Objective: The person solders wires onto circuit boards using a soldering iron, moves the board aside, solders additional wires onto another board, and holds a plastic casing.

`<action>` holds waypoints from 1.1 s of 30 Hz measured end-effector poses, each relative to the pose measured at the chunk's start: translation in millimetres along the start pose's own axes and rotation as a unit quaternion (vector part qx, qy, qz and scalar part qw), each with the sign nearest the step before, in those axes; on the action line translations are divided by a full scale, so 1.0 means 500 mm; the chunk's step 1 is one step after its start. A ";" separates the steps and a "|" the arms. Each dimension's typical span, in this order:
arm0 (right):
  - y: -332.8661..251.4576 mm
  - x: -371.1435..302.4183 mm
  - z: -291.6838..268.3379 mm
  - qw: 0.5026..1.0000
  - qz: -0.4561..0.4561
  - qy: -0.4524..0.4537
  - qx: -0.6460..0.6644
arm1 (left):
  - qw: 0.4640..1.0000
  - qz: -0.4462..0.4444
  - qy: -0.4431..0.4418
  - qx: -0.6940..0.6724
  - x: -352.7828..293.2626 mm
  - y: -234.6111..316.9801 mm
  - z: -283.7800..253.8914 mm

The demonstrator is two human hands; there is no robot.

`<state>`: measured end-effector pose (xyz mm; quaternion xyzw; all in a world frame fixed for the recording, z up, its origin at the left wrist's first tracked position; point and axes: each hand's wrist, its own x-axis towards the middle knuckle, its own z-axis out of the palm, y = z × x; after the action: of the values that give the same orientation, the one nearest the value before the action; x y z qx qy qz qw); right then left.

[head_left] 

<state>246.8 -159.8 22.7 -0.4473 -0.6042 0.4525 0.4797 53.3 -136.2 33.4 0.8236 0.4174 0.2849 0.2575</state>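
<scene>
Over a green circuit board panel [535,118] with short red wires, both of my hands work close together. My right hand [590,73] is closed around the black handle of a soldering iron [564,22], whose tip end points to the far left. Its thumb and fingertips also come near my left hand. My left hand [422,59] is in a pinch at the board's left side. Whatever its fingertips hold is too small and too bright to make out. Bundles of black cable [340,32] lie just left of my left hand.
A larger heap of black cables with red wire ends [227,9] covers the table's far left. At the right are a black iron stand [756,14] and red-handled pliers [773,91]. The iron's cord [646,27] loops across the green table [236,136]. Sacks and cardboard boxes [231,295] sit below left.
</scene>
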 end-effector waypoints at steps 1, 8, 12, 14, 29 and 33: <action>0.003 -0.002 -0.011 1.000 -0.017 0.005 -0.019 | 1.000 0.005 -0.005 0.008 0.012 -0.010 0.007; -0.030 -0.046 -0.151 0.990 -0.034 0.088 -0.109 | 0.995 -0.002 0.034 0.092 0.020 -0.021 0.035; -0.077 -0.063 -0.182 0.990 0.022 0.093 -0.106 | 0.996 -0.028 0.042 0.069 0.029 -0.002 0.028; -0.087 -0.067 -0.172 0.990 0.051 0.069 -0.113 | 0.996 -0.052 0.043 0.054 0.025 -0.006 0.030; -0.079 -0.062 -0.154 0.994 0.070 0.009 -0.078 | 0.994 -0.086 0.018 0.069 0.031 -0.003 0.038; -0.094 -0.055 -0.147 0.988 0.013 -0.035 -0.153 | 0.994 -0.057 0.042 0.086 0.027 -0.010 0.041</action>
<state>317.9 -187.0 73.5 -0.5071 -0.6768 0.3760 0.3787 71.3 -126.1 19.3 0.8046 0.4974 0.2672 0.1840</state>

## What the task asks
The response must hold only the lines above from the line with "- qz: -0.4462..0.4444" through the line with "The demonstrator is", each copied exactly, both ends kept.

## Reply to the exercise
  - qz: -0.4462..0.4444
  - qy: -0.4431..0.4418
  - qx: -0.6940..0.6724
  - x: -352.7828..293.2626 mm
  - y: -234.6111..316.9801 mm
  - z: -283.7800..253.8914 mm

The demonstrator is two human hands; there is no robot.

The requested output has been given in full.